Contract
Exhibit 4.1
SECOND SUPPLEMENTAL INDENTURE (this “Supplemental Indenture”), dated as of December 12, 2012, among Blair Park Services, LLC, a Delaware limited liability company, CCLC, Inc., a Delaware corporation, CMI Services, Inc., a Florida corporation, E A Technical Services, Inc., a Georgia corporation, Engineering Associates, Inc., a Georgia corporation, Global Enercom Management, Inc., a Delaware corporation, Golden State Utility Co., a Delaware corporation, InfraSource Telecommunication Services, LLC, a Delaware limited liability company, North Sky Communications, Inc., a Delaware corporation, Parkside Site & Utility Company Corporation, a Delaware corporation, Parkside Utility Construction Corp., a Delaware corporation, Xxxxxx Construction Inc., an Arizona corporation, Professional Teleconcepts, Inc., an Illinois corporation, Professional Teleconcepts, Inc., a New York corporation, Quanta Wireless Solutions, Inc., a Delaware corporation, Spalj Construction Company, a Delaware corporation, Xxxxxx, L.L.C., a Delaware corporation, Xxxxxxx Construction Company, Inc., a Florida corporation, VCI Construction, Inc., a Delaware corporation, VCI Utility Services, Inc., a Delaware corporation, Kanaan Communications, LLC, a Delaware limited liability company, and PBG Acquisition III, LLC, a Delaware limited liability company (each, a “Guaranteeing Subsidiary”), each, a subsidiary of Dycom Investments, Inc., a Delaware corporation (the “Company”), the Company, the other Guarantors (as defined in the Indenture referred to herein) and U.S. Bank National Association, as trustee under the Indenture referred to below (the “Trustee”).
W I T N E S S E T H
WHEREAS, the Company and the other Guarantors have heretofore executed and delivered to the Trustee an indenture, dated as of January 21, 2011 (the “Indenture”), providing for the issuance of 7.125% Senior Subordinated Notes due 2021 (the “Notes”);
WHEREAS, the Indenture provides that under certain circumstances a Guaranteeing Subsidiary shall execute and deliver to the Trustee a supplemental indenture pursuant to which such Guaranteeing Subsidiary shall unconditionally guarantee all of the Company’s Obligations under the Notes and the Indenture on the terms and conditions set forth herein (the “Note Guarantee”);
WHEREAS, pursuant to Section 9.01 of the Indenture, the Trustee is authorized to execute and deliver this Supplemental Indenture;
WHEREAS, this Supplemental Indenture has been duly authorized by all necessary corporate action on the part of the Company; and
WHEREAS, the Company has directed the Trustee to execute and deliver this Supplemental Indenture in accordance with Section 9.01 of the Indenture.
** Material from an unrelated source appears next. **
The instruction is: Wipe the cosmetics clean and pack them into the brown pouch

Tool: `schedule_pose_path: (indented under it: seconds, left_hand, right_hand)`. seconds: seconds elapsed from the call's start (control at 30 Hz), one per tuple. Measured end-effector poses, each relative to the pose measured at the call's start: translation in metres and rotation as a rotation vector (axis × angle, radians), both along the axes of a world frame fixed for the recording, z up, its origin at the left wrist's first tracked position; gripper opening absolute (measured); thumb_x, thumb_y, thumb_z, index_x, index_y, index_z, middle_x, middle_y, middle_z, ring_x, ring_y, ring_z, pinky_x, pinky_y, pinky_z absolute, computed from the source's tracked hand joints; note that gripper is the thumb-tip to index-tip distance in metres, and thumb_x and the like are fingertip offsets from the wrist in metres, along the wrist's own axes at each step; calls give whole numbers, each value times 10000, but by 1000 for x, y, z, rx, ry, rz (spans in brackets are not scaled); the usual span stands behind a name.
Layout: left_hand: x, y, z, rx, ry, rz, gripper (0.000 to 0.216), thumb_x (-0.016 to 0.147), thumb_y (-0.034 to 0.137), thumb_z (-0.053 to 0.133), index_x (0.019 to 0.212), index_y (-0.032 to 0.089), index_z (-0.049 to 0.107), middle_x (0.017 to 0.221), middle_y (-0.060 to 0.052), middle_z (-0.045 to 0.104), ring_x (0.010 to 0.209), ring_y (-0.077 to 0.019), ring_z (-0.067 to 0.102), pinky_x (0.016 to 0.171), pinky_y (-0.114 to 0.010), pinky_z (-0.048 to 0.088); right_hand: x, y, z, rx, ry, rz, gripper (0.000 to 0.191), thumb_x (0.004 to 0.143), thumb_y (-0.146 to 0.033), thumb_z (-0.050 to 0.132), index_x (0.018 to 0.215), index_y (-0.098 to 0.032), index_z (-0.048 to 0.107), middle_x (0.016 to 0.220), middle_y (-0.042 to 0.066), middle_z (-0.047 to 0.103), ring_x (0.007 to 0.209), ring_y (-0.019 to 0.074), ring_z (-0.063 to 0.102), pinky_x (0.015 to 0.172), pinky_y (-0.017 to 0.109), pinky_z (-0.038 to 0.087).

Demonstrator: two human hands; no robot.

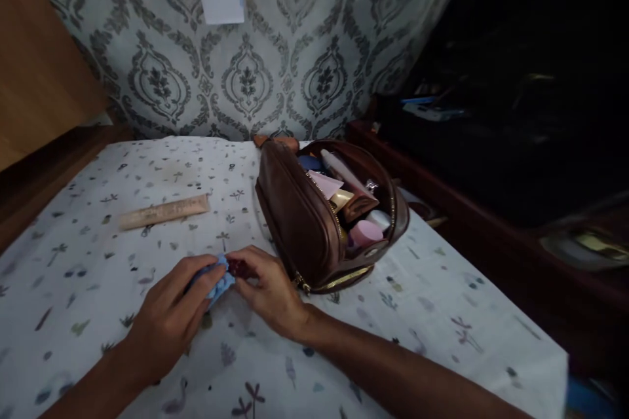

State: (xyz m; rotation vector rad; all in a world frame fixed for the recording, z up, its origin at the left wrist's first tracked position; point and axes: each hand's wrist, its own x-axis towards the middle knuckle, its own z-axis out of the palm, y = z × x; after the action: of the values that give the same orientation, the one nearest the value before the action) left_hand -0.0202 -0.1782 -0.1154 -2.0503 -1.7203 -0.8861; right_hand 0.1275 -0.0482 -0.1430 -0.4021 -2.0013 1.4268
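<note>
My left hand (170, 308) is closed around a small light-blue thing with a bumpy surface (223, 280), low over the table in front of the bag. Its kind is hard to tell, since my fingers cover much of it. My right hand (270, 291) meets it from the right, thumb and fingers pinching a small dark-red piece (236, 267) at its edge. Just beyond my right hand stands a brown leather toiletry bag (295, 213), unzipped and gaping. Inside it are several tubes, a pink-capped container (365, 234) and other cosmetics. A beige squeeze tube (164, 213) lies on the table behind my left hand.
A white patterned cloth (314, 380) covers the table. Patterned wallpaper (295, 59) with a white plate (222, 6) rises behind. Wooden furniture (44, 65) borders the left side. At right is a dark area with a reddish-brown wooden edge (472, 242).
</note>
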Motion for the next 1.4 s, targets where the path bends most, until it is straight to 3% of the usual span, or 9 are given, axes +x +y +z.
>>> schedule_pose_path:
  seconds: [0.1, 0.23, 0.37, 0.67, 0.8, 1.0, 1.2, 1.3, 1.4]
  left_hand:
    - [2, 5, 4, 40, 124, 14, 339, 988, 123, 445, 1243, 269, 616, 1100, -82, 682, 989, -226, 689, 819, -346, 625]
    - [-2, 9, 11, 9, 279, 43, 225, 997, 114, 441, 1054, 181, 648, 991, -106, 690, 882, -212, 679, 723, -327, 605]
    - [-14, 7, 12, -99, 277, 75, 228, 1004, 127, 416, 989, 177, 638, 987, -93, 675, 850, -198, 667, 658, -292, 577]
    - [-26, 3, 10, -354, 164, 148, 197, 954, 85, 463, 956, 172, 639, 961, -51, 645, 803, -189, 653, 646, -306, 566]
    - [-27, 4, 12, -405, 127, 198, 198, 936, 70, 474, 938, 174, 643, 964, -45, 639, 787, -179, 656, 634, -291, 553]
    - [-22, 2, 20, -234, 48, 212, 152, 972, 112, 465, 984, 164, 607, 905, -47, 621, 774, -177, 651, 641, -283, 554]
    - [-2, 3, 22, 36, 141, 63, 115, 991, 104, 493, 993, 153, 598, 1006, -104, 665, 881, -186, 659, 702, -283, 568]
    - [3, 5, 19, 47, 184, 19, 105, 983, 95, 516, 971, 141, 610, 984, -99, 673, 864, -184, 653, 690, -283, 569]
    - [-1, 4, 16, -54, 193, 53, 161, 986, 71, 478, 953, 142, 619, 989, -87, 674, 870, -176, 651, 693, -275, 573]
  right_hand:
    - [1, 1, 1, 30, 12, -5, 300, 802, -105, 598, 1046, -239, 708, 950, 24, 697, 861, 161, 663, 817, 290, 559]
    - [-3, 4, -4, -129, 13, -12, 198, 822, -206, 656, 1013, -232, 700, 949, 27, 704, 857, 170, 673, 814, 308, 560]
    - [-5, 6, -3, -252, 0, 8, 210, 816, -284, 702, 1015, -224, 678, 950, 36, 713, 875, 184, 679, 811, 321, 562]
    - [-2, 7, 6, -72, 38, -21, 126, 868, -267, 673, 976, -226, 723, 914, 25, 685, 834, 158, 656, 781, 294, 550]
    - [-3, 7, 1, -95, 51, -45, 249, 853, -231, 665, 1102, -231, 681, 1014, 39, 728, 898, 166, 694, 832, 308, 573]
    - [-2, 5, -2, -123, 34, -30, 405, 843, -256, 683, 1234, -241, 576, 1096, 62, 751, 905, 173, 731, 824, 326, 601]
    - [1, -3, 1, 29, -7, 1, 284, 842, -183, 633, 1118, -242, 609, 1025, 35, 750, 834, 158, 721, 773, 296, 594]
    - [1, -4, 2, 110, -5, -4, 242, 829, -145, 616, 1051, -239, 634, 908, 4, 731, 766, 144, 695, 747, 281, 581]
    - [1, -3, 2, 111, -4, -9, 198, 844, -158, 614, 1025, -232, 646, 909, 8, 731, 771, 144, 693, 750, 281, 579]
NOW, THEREFORE, in consideration of the foregoing and for other good and valuable consideration, the receipt of which is hereby acknowledged, each Guaranteeing Subsidiary and the Trustee mutually covenant and agree for the equal and ratable benefit of the Holders of the Notes as follows:
1. CAPITALIZED TERMS. Capitalized terms used herein without definition shall have the meanings assigned to them in the Indenture.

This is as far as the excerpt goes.